◆ **EXERCISE DESCRIPTION**:
Up to and including the line with "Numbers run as", restate the material below word for word, beginning with its first line.

◆ **INFORMATION SUPPLIED**:
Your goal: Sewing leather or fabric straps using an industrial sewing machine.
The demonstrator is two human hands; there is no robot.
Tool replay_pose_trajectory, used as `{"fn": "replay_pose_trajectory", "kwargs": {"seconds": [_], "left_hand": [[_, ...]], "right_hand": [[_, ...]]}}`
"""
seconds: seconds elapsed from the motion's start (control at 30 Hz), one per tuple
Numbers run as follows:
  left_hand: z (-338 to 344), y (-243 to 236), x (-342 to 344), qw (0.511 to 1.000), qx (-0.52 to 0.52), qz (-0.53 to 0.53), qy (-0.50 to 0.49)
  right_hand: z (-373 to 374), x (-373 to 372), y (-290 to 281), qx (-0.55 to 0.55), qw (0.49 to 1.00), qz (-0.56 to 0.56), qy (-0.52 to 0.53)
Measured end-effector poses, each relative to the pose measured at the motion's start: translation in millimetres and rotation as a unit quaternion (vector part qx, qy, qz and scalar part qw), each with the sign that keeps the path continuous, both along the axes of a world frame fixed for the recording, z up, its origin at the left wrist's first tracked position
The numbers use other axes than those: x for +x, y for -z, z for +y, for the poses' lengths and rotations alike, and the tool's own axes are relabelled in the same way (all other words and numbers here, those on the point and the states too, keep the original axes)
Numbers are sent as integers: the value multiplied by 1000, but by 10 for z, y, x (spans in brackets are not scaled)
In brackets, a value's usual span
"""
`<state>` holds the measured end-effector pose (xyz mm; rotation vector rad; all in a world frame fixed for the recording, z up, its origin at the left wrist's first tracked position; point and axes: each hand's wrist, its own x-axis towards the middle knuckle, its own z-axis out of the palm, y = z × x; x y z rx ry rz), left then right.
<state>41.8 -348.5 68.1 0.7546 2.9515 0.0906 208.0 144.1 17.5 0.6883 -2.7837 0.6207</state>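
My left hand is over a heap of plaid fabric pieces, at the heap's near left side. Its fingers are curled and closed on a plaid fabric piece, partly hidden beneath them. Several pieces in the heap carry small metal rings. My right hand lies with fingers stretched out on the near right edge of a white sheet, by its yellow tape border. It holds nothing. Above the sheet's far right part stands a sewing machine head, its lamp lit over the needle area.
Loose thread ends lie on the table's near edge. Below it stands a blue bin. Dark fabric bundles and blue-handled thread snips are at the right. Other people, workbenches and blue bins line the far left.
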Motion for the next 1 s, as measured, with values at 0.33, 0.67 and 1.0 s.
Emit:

◆ **EXERCISE ANSWER**:
Your goal: Sewing leather or fabric straps using an industrial sewing machine.
The demonstrator is two human hands; there is no robot.
Tool replay_pose_trajectory, used as `{"fn": "replay_pose_trajectory", "kwargs": {"seconds": [_], "left_hand": [[_, ...]], "right_hand": [[_, ...]]}}`
"""
seconds: seconds elapsed from the motion's start (control at 30 Hz), one per tuple
Numbers run as follows:

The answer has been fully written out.